== Task ==
Only the count is expected: the number of lines below that contain "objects".

== Data for processing ==
..........

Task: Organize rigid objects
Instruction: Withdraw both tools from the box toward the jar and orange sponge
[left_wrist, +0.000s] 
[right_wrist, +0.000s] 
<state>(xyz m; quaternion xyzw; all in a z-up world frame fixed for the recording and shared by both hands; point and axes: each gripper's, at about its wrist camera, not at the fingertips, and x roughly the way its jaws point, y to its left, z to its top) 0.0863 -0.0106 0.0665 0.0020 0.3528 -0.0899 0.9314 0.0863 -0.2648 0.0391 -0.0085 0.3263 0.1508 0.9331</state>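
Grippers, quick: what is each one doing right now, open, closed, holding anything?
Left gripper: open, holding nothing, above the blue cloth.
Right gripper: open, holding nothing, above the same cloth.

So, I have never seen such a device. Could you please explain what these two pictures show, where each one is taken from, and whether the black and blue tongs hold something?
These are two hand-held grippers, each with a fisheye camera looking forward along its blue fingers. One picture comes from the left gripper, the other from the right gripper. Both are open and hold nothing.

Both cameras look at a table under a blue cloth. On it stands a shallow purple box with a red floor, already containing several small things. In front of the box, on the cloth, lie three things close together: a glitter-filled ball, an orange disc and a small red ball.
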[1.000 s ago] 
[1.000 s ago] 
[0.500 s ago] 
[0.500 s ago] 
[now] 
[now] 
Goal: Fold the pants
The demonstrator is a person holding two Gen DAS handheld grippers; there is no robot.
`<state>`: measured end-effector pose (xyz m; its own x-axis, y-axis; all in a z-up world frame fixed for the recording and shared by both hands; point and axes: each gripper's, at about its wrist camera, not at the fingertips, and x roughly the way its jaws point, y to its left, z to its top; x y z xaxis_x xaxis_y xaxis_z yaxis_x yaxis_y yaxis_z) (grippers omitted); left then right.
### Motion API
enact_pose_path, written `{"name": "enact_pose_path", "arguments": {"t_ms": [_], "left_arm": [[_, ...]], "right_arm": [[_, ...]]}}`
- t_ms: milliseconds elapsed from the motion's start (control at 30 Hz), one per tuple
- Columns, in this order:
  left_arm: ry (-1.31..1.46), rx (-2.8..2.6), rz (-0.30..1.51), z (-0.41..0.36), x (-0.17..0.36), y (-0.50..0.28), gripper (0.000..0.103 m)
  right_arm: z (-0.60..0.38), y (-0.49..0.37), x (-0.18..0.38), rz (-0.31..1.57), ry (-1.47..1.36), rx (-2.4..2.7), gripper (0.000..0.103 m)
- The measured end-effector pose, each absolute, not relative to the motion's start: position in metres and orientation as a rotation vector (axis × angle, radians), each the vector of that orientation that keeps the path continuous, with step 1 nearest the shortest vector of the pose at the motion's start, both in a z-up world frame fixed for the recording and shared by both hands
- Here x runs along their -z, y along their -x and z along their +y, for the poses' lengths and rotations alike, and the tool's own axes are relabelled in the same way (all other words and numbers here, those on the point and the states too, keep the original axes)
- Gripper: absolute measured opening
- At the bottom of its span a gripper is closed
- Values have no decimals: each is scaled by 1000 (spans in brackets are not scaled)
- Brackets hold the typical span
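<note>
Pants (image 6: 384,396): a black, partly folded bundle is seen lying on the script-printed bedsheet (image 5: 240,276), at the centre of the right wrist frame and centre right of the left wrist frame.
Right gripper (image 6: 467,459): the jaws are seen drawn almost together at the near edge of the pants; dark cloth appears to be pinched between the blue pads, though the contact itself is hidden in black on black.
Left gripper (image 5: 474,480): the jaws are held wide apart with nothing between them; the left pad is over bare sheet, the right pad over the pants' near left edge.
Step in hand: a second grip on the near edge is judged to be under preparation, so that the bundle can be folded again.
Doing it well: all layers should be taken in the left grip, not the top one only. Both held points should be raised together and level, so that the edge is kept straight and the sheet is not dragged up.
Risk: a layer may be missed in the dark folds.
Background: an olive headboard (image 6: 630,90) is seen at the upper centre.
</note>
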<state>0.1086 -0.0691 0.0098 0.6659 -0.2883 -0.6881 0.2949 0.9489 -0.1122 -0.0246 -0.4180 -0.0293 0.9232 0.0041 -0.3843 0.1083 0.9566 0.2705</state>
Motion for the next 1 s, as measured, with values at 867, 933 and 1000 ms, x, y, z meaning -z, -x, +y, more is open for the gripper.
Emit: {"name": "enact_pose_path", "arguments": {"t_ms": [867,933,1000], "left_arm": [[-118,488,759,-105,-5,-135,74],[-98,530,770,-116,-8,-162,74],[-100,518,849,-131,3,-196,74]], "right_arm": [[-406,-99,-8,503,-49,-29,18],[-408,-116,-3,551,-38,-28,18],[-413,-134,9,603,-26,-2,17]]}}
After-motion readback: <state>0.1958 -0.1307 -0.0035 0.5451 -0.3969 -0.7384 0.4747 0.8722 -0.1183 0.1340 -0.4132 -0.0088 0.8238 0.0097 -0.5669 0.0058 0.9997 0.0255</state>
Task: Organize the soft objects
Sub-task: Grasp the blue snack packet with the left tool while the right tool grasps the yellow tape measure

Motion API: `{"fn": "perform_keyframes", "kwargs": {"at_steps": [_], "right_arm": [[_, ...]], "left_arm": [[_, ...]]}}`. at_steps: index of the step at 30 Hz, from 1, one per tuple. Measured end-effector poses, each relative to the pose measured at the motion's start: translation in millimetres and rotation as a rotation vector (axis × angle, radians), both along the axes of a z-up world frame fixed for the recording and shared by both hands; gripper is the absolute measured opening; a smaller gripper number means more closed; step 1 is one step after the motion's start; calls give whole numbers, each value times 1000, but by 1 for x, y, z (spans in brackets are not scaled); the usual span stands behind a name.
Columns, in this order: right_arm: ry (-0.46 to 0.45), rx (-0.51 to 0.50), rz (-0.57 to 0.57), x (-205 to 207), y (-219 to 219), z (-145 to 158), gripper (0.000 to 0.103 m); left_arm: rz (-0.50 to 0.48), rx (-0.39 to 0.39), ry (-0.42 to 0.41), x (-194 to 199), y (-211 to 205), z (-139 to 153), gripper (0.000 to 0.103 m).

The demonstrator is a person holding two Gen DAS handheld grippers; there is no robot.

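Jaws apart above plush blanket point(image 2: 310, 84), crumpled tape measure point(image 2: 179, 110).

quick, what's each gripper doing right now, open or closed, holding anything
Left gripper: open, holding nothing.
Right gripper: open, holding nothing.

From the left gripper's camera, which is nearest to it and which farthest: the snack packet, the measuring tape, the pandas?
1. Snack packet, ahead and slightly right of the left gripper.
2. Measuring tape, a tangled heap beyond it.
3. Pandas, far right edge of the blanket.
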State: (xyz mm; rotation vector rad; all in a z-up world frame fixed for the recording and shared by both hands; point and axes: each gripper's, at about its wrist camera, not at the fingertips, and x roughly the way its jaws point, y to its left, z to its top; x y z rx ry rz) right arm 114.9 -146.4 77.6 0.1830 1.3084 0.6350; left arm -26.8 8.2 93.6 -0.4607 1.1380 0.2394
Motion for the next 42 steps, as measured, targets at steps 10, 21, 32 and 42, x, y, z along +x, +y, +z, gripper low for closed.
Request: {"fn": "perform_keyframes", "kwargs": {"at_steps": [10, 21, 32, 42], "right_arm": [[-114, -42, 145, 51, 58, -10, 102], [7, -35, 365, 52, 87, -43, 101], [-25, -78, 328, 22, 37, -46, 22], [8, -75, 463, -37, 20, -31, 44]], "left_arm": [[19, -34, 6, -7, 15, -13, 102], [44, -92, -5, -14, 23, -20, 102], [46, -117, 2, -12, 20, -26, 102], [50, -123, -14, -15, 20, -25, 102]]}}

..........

== Answer space ==
2